Les murs de la classe ne sont pas infinis, il faut alors choisir ce qui sera affiché ou non. Ce qui n’est pas affiché pourra être noté dans le cahier individuel de l’enfant ou éventuellement sur une fiche de
suivi de l’enseignant. Ces trois systèmes ne s’excluent pas, ce n’est pas un système contre les autres. Ma classe utilise à la fois des fiches propres à l’enseignant, des cahiers individuels et des affichages
relatifs aux progrès des enfants.
5. Comment concevoir son affichage : les éléments de base
Le plus important ici est la conception de l’affichage. Il doit être compréhensible par les enfants. Il sera imagé, sans élément superflu. Les tableaux à double entrée seront évités : si certains s’y repèrent, ce n’est pas le cas de l’ensemble des élèves. Je propose une ligne par enfant avec sa photo et son prénom pour un repérage rapide pour lui et moi.
6. Disposition des éléments sur l'affichage : un chemin progressif
Enfin, il faut réfléchir à la disposition des éléments : est-ce que les différents éléments sont progressifs entre eux ou ne sont que des éléments complémentaires ?
Si les éléments sont progressifs, s’il faut acquérir A avant B et B avant C, je vais privilégier la représentation d’un chemin qui part de A, qui passe par B avant d’aller à C. Par exemple, pour le monstre à compter,
l’enfant va apprendre à disposer d’abord 3 yeux, à construire 3 avec les deux mains du monstre et chercher la constellation 3, avant de passer à un nombre supérieur.

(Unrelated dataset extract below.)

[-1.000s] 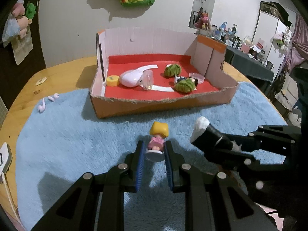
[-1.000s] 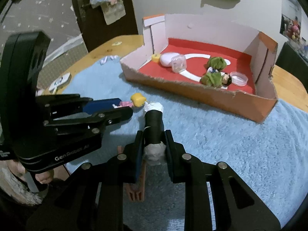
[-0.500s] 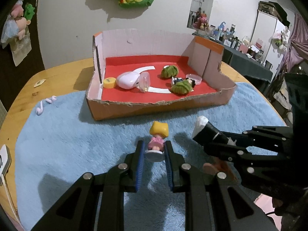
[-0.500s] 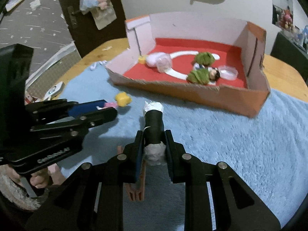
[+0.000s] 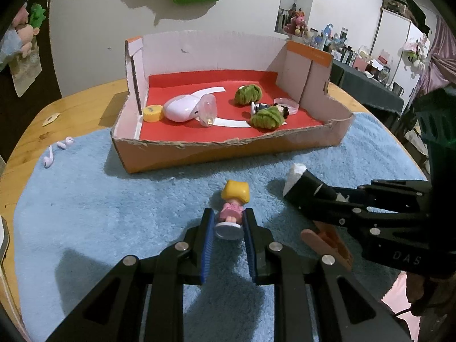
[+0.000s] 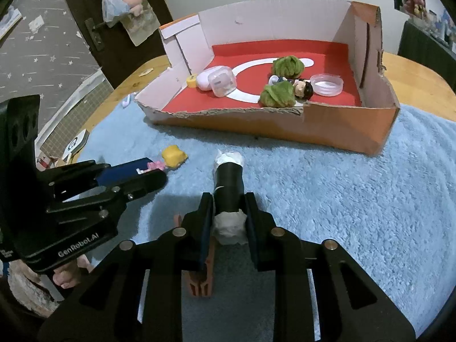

7. Disposition des éléments sur l'affichage : des constellations
Si les éléments ne sont pas progressifs entre eux, mais participent à l’acquisition d’une même compétence, je vais privilégier un aspect circulaire entre ces éléments : tous concourent à l’acquisition d’une même compétence. Par exemple, je vais proposer 8 modèles en pâte à modeler d’une même difficulté (en 2 dimensions). Les enfants vont s’exercer sur ces 8 modèles. Sur l’atelier des mots, l’élève va s’entraîner à reconstituer des mots donnés avec un modèle donné d’abord à la même échelle que les lettres mobiles. Les 6 mots proposés ne sont pas forcément progressifs ou n’ont pas une progression particulièrement marquantes. Encore une fois, l’enfant va s’exercer sur différents modèles qui visent ensemble la même compétence.
8. Disposition des éléments sur l'affichage : chemins et constellations
Parfois, il y a à la fois une progression et une non-progression entre les différents éléments. Je vais construire un chemin global mais à l’intérieur des formes circulaires. Par exemple, sur le son des lettres, j’ai remarqué que les sons A I et O étaient plus faciles à acquérir que les sons E, É et U. Sur mon affichage, ma première étape sont les sons A I et O disposées de manière circulaire. Un chemin mène ensuite vers la seconde étape avec les sons E, É et U.
Avec le recul, il faudrait également disposer de manière circulaire ces trois sons (E, É et U). Un élève pourra acquérir le U avant le E. Une seconde affiche concerne les consonnes dont il est possible de tenir le son. Ici, je ne fais pas de progression entre ces différents sons. Les difficultés entre ces sons sont beaucoup trop nuancées pour moi pour en construire une progression.
9. Souplesse dans les progressions prévues
Enfin, je pense qu’il ne faut pas être prisonnier d’une progression trop rigide. Dans l’exemple sur le son des lettres, je juge globalement qu’il est d’abord important important d’avoir les sons voyelles simples
avant de passer aux consonnes dont on peut tenir le son, puis aux consonnes explosives (T, D, P par exemple) et aux voyelles complexes.
Néanmoins, des enfants pourront bloquer sur certaines voyelles simples et acquérir des consonnes dans le même temps. Il convient d’être souple sur le chemin prévu et les chemins pris en pratique par certains enfants.
10. Outils pour construire ces affichages
Comment construire ces affichages ? Si de mon côté, j’utilise Illustrator, il est tout à fait possible d’utiliser des outils gratuits comme Impress, Gimp, ou le site Canva avec un compte enseignant. Une fois mon chemin construit, je le place dans un tableur où j’ai déjà disposé les photos et prénoms de mes élèves.